# Travel Talk > Travel Tips >  dream vacations

## tranzysmitha

i want to plane tour in usa summer vacation please tell me about this place because this is my first time in usa and  suggest me interesting place in usa?

----------


## lesliystewart

Vacation is best way to get more relaxation and refreshment in this busy life. There are many best place in use for a vacation like New York City, Honolulu - Oahu, Orlando-Walt Disney World, Las Vegas, Napa Valley, Yosemite, Yellowstone and many more.

----------


## marquita26

It is perfect to spend in Atlantic City, New Jersey... Also a great choice is Long Beach in California.

----------


## robert

here is the best list of my favorite USA tour spots..

Las Vegas Strip
Niagara Falls
Florida Keys
White House
Grand Canyon
Yellowstone
Kilauea
Manhattan
Golden Gate Bridge
Denali National Park

----------


## rsewak

Las Vegas Strip My Dream for Vacations

----------


## travelinstyle

Like what I posted on the other thread, I'd like to visit Serengeti in Africa. Would like to commune with nature, take photos of animals and learn more about them. I watched their segment on NatGeo/Animal Planet and find the place enchanting!

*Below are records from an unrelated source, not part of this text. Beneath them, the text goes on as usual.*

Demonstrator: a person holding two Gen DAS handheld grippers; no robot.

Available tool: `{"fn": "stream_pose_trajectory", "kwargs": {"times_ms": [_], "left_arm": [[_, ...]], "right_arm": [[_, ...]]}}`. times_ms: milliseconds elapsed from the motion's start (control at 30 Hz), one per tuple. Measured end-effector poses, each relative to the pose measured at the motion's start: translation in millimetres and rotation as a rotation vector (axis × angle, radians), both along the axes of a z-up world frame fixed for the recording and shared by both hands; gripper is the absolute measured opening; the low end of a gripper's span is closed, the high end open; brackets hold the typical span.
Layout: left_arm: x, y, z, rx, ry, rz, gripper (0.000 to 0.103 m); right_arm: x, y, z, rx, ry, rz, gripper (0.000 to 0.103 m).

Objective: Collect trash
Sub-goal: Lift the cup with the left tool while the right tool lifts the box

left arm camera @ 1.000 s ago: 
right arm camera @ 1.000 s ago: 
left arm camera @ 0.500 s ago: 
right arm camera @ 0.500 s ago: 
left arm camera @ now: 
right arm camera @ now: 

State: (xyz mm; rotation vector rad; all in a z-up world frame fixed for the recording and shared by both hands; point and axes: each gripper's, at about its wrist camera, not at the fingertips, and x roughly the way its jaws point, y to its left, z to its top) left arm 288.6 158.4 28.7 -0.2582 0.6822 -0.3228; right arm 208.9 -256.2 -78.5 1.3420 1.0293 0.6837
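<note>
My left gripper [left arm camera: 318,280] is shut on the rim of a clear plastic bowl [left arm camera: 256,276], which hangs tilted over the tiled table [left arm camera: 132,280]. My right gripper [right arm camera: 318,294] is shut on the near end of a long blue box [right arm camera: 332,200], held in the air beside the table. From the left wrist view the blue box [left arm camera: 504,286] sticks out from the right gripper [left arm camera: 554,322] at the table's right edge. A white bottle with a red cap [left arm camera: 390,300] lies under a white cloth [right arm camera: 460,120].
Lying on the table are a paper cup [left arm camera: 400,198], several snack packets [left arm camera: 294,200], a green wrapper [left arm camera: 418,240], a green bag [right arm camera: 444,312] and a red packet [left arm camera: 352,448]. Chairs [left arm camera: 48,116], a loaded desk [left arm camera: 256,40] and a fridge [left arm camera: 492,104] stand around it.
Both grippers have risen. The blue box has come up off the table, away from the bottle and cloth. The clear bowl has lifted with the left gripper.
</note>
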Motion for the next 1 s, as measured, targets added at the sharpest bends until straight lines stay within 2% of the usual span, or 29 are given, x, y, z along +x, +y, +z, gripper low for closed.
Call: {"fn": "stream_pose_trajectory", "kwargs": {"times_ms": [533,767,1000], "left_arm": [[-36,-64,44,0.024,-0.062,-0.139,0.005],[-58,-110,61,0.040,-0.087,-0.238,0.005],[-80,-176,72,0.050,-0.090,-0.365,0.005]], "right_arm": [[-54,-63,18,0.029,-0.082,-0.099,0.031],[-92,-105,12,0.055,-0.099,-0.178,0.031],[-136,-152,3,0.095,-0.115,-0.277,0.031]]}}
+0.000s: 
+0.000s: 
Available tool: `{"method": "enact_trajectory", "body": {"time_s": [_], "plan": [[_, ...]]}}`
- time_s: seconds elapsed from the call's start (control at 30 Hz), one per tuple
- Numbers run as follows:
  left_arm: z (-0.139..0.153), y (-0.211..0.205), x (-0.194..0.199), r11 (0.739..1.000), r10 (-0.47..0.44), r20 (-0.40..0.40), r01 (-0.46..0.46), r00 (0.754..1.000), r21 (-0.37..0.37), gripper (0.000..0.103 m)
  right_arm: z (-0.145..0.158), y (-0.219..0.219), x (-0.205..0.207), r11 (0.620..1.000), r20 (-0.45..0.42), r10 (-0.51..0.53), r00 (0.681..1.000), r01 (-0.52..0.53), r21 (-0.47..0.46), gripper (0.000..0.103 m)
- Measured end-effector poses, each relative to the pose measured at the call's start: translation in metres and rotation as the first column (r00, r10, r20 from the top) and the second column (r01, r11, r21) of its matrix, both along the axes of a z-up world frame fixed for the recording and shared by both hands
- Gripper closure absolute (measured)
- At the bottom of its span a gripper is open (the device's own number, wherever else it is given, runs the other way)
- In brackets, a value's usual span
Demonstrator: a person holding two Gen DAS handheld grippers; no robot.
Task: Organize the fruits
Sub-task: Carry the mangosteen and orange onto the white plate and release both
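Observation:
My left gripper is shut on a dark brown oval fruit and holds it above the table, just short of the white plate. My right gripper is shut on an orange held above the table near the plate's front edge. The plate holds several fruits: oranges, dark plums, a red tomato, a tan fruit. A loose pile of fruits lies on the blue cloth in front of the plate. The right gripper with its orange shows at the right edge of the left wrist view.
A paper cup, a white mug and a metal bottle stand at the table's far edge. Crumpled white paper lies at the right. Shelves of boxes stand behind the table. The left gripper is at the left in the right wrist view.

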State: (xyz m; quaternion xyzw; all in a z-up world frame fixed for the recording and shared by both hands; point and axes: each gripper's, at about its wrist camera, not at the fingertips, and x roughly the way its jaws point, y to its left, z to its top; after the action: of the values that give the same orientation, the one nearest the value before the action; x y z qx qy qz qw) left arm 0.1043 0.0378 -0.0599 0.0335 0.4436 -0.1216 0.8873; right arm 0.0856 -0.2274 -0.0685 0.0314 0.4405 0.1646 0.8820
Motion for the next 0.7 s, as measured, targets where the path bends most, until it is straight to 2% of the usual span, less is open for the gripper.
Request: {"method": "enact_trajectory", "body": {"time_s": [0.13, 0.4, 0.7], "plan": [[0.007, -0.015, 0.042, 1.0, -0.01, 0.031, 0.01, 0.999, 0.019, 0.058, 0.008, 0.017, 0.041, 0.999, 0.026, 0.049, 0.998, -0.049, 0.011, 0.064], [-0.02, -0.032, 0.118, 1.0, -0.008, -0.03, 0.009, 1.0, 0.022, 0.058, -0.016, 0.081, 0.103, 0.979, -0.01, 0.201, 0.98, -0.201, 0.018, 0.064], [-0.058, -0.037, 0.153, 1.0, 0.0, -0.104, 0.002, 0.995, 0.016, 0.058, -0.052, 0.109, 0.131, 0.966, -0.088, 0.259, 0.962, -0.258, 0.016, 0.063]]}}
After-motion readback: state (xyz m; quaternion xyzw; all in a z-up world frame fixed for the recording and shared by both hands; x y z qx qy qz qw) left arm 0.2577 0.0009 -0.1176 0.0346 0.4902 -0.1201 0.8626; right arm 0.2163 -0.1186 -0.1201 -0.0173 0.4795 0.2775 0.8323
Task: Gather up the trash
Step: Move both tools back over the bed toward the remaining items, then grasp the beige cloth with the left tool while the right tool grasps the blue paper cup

Other places I'd love to visit is Russia, Cambodia and Vietnam!

----------


## intouchbali

Wish I could go to USA to do traveling

----------


## cathytreat

I also going to the new york for spend the vecation

----------


## margaretcogburn

New York is the place i will suggest for you.

----------


## KindaichiShota

Nice please you selected

----------


## KindaichiShota

This list is good for me...  :Wink:

----------


## rivmerlin

Hello, I am also happy to know that your dream vacation is finally going to happen but before you go to the vacations. I can suggest you to make a good plan of vacation which can make your much happier and enjoying.

Goodluck!

5 star hotel tel aviv

----------


## wesleyjones

Visit Sayulita Beach Mexico is best for summer vacation.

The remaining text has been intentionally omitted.